Rekombinasi elektron dan lubang terjadi di sambungan dan sebuah wilayah kecil dikembangkan di sambungan. Ini terdiri dari pembawa kecil elektron di layer p-layer dan pembawa kecil di lubang lapisan n. Wilayah terbatas di kedua sisi persimpangan ini dikenal dengan daerah penipisan. Begitu daerah penipisan terbentuk, arus mengalir menjadi konstan. Peningkatan tegangan lebih lanjut dapat menghancurkan daerah penipisan dan karena dioda.
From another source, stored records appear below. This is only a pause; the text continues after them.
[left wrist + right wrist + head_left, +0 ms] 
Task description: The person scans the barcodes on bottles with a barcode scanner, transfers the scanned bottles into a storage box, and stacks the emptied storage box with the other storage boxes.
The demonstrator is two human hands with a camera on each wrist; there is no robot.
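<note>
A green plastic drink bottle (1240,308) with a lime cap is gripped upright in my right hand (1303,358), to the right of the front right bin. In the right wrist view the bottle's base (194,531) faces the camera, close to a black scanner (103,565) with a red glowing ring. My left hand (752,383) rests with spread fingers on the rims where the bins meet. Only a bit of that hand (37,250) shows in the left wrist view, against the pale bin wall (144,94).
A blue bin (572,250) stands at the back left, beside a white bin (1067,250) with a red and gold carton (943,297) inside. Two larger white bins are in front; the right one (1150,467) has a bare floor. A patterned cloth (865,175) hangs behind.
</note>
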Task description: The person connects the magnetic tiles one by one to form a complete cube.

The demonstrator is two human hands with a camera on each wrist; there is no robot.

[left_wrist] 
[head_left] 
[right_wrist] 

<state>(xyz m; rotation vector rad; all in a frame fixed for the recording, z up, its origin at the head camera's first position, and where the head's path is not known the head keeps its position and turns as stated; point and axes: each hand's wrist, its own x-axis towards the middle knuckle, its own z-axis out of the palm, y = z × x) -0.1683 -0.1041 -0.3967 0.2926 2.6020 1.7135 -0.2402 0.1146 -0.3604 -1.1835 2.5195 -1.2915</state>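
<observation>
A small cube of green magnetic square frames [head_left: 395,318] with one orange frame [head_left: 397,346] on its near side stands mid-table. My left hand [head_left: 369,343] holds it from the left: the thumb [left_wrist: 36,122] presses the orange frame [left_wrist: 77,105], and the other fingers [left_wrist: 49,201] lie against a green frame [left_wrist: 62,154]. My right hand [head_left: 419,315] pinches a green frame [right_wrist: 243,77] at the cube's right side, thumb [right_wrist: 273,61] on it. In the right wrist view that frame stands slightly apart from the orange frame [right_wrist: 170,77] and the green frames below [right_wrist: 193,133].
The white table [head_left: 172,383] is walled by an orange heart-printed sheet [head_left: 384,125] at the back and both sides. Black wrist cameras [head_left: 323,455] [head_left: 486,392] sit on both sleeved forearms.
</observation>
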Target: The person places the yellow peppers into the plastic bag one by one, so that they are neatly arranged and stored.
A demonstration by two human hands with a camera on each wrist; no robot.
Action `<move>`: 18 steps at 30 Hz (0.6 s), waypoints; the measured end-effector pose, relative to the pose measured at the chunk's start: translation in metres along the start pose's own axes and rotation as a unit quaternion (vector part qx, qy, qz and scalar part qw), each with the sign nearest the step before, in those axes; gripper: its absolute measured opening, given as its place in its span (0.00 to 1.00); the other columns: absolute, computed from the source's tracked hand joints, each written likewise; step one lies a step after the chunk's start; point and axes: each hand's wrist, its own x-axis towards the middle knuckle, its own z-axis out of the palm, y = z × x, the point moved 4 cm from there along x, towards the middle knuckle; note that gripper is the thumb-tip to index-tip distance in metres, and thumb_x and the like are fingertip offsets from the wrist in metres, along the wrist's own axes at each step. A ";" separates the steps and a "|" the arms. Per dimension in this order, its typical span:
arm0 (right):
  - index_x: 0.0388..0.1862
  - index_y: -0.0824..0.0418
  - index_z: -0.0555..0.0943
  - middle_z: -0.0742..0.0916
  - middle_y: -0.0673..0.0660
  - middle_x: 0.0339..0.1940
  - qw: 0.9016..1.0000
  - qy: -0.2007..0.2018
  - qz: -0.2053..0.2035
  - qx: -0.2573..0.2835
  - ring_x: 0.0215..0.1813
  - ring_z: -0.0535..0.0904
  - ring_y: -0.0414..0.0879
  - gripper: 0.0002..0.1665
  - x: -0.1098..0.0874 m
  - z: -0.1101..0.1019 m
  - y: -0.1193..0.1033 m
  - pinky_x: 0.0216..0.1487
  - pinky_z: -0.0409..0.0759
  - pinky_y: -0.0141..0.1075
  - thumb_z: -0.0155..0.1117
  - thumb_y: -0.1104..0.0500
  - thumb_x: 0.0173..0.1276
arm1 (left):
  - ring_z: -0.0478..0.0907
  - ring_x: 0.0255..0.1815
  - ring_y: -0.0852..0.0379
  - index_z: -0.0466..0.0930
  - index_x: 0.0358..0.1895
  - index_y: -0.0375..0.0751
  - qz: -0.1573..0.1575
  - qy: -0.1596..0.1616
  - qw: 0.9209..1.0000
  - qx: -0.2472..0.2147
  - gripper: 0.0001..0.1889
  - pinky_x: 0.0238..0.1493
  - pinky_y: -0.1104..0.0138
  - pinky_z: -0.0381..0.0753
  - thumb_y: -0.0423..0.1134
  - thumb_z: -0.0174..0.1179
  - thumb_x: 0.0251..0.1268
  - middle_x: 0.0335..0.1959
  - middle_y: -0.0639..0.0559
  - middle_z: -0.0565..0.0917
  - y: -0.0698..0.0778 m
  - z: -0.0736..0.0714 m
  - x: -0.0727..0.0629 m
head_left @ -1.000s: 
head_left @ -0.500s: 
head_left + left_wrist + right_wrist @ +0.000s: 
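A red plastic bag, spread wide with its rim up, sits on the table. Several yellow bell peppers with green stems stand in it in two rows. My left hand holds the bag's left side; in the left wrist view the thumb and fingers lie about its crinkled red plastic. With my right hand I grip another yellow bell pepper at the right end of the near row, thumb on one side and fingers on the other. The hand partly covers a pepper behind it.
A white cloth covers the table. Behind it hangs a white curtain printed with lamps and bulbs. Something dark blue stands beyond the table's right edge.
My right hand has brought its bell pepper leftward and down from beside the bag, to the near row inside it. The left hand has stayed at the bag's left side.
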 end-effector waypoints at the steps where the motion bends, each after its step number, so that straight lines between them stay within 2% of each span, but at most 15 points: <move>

Sebagian besar dioda saat dioperasikan dalam mode bias balik, hancur saat menaikkan voltase sampai batas tertentu. Bila dioda dioperasikan dalam mode bias balik, sebenarnya tidak ada aliran muatan pada awalnya. Ketika voltase meningkat dan mencapai tegangan ambang balik, arus meningkat tanpa batas waktu dan mengalir ke arah sebaliknya, menghancurkan dioda. Namun, dioda zener dioperasikan dalam mode bias balik dan menemukan berbagai macam aplikasi yang lebih luas

Penggunaan dioda

1. Meskipun semua dioda tidak digunakan untuk tujuan yang sama, fungsi dasarnya sama.
2. Dioda Varactor digunakan di tempat yang mereka butuhkan untuk melayani tujuan kapasitor variabel.
3. Dioda terowongan digunakan dalam aplikasi dimana kita memerlukan arus untuk meningkat dan menurun secara bergantian. 
 4. LED secara wajib harus beroperasi dalam mode bias maju. Dioda zener, di sisi lain, dioperasikan dalam mode bias balik dan digunakan sebagai regulator tegangan.

Dioda adalah salah satu perangkat paling mendasar yang digunakan dalam peralatan elektronik. Bahkan jika kita menggunakan mikrokontroler atau mikroprosesor untuk mempersiapkan penelitian kita, kemungkinan besar kita memerlukan dioda di suatu tempat di rangkaian. Jadi memahami pekerjaannya sangat penting, sebelum mengerjakan proyek elektronik atau merancang rangkaian apapun.